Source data
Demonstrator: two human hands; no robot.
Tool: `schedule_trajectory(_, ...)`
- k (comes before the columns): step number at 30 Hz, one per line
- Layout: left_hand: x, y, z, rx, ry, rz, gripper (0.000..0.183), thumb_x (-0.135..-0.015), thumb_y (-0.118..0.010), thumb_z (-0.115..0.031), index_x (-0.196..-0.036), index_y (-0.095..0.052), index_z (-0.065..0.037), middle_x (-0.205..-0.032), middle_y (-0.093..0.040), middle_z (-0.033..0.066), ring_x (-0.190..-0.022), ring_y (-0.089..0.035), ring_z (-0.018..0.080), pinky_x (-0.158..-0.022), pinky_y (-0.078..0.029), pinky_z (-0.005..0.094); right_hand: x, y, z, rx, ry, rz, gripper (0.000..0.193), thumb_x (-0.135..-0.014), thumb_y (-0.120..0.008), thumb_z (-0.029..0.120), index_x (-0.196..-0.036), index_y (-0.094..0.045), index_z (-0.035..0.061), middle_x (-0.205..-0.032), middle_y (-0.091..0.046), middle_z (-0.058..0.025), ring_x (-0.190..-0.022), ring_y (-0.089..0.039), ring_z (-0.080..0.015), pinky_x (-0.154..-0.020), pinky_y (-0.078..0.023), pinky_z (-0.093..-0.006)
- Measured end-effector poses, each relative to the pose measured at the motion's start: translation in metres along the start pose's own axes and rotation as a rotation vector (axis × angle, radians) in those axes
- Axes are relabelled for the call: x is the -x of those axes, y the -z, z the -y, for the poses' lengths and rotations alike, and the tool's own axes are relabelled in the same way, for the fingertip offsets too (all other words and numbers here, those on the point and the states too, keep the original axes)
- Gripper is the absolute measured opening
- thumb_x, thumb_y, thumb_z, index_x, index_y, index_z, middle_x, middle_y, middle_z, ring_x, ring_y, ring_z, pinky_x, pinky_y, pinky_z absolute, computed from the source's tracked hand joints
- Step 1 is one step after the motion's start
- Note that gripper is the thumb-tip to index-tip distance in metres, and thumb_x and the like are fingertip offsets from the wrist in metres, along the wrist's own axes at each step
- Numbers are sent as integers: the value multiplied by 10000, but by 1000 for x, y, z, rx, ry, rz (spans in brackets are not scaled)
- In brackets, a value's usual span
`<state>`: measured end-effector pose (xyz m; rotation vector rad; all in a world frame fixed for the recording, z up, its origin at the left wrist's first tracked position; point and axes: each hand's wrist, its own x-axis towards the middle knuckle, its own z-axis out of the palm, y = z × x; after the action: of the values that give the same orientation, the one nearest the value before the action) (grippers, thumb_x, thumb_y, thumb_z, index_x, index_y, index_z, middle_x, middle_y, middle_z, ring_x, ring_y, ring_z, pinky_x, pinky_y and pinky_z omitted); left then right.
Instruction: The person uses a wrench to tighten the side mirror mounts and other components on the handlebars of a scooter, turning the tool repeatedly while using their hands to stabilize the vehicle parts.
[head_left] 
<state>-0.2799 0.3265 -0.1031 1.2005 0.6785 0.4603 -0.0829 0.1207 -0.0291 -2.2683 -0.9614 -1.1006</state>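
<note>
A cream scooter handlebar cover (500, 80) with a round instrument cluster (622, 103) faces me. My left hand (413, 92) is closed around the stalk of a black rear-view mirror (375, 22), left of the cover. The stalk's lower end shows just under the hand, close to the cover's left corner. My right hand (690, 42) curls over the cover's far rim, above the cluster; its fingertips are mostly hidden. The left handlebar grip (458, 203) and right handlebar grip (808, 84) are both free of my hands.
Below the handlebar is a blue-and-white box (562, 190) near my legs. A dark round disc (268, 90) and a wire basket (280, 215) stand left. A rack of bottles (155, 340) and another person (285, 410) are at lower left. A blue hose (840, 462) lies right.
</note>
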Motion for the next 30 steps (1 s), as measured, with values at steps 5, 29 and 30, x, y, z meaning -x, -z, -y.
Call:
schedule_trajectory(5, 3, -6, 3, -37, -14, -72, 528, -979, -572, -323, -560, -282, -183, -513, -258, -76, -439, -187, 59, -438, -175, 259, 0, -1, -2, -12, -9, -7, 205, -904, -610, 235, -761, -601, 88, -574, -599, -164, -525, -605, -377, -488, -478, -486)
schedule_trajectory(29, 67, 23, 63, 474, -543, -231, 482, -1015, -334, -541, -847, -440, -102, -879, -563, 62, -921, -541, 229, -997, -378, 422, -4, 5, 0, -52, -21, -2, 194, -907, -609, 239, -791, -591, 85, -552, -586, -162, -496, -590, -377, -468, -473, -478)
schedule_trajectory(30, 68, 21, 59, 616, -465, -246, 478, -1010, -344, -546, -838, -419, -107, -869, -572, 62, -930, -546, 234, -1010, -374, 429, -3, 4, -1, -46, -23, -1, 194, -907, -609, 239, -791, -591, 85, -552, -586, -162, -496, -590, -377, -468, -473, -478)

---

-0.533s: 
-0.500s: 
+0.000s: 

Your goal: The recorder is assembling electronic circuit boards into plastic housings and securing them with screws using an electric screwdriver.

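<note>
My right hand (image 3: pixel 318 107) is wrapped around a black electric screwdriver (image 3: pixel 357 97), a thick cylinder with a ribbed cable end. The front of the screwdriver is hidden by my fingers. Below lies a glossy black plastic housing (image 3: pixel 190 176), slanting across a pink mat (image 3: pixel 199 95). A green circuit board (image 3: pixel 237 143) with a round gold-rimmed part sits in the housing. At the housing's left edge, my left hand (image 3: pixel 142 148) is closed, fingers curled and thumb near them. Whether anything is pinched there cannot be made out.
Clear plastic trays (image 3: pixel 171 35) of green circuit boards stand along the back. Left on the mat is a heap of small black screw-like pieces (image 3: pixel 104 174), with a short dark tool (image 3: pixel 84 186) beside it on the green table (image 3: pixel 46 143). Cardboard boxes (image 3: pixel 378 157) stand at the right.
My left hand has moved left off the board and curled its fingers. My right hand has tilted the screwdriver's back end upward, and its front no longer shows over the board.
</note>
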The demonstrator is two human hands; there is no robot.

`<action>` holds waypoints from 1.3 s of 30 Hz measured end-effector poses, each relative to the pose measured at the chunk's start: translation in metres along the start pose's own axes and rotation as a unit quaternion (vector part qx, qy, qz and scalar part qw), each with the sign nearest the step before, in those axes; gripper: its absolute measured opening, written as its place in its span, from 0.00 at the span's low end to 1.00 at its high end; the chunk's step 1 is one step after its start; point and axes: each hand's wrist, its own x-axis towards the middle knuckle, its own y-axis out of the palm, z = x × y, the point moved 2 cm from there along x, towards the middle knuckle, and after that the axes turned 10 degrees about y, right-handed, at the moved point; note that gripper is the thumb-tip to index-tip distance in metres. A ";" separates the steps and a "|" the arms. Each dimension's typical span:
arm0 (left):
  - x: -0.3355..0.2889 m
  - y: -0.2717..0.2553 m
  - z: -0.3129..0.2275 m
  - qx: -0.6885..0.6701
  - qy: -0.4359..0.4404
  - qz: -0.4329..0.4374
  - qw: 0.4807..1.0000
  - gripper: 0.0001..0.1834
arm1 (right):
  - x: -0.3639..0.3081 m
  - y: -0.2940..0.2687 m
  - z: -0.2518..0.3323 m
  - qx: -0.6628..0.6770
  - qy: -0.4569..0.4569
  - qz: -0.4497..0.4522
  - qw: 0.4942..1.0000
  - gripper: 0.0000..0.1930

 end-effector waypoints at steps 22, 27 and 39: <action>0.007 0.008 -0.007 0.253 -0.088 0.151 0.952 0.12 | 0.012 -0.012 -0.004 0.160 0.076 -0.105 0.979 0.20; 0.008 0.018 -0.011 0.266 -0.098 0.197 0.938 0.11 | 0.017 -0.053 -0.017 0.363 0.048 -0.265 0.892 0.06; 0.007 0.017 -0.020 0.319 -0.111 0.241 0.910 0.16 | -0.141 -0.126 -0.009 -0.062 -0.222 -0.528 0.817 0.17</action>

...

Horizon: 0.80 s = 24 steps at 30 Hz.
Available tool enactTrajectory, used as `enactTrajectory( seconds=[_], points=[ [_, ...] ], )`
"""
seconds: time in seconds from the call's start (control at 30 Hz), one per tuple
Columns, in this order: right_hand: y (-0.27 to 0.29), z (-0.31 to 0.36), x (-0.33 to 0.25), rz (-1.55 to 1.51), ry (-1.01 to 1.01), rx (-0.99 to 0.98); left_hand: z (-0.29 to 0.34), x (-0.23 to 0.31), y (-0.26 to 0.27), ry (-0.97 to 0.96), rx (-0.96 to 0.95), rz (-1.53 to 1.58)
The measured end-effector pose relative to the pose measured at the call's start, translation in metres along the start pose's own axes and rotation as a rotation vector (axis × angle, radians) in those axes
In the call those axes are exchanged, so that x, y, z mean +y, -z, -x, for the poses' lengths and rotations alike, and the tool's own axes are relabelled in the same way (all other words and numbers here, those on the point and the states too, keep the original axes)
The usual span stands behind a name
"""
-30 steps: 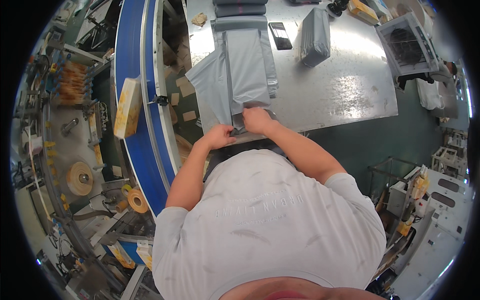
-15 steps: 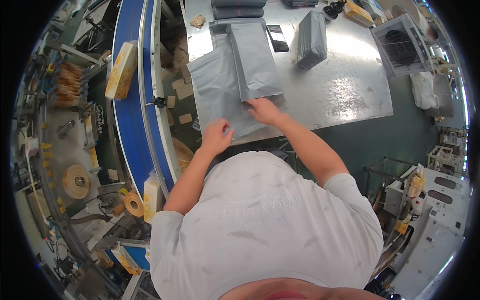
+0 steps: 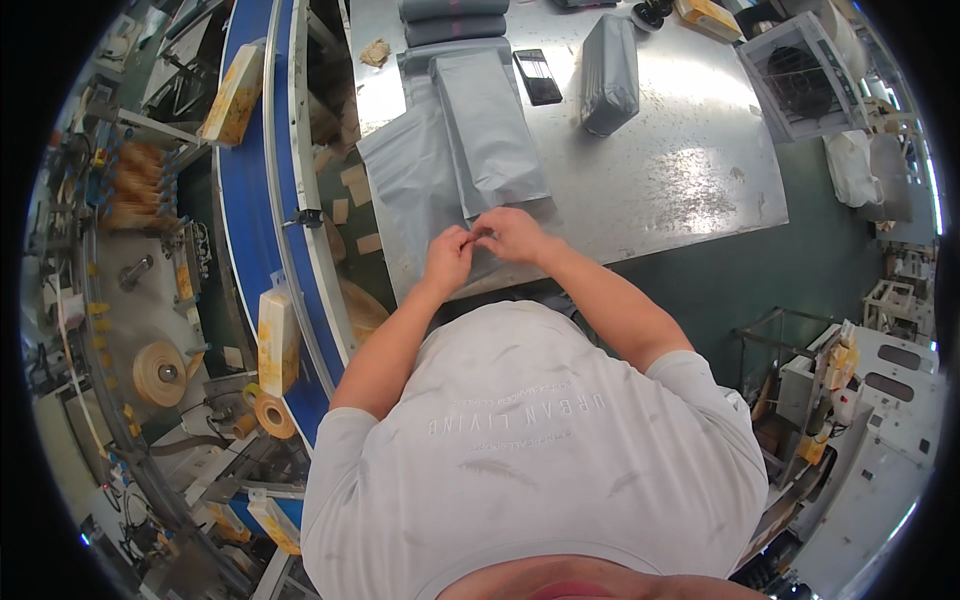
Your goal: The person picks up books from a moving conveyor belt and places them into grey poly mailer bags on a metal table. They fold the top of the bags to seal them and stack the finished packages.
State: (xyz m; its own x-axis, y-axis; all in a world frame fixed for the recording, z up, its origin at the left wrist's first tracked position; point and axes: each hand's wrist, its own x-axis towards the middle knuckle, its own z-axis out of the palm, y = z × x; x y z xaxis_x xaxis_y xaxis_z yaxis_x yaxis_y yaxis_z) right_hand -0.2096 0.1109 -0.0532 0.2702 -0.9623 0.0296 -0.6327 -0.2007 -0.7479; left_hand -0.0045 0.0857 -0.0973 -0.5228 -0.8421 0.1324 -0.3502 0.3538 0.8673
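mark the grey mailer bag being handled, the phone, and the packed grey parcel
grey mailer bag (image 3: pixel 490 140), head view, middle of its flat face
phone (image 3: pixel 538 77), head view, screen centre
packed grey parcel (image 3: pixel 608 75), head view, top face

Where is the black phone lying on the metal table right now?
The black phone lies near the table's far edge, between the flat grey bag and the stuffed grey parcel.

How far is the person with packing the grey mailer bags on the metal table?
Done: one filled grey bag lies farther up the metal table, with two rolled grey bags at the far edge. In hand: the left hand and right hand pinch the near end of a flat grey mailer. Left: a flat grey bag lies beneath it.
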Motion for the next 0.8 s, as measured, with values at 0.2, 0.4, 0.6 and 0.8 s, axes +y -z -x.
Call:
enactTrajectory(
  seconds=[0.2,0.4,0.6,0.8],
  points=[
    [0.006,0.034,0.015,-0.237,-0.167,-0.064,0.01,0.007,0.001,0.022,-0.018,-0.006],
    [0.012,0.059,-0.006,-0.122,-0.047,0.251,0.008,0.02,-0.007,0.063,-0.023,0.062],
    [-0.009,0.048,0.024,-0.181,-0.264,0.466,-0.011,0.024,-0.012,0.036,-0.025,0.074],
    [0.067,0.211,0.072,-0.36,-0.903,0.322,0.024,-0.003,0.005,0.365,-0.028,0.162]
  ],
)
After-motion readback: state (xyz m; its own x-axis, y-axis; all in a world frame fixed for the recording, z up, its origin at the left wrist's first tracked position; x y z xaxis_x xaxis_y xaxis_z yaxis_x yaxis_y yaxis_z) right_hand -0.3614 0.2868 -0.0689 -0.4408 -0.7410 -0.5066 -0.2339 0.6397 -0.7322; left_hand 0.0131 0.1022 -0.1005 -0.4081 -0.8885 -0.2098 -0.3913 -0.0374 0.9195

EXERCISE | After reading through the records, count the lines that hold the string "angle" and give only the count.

WORKED SOLUTION | 2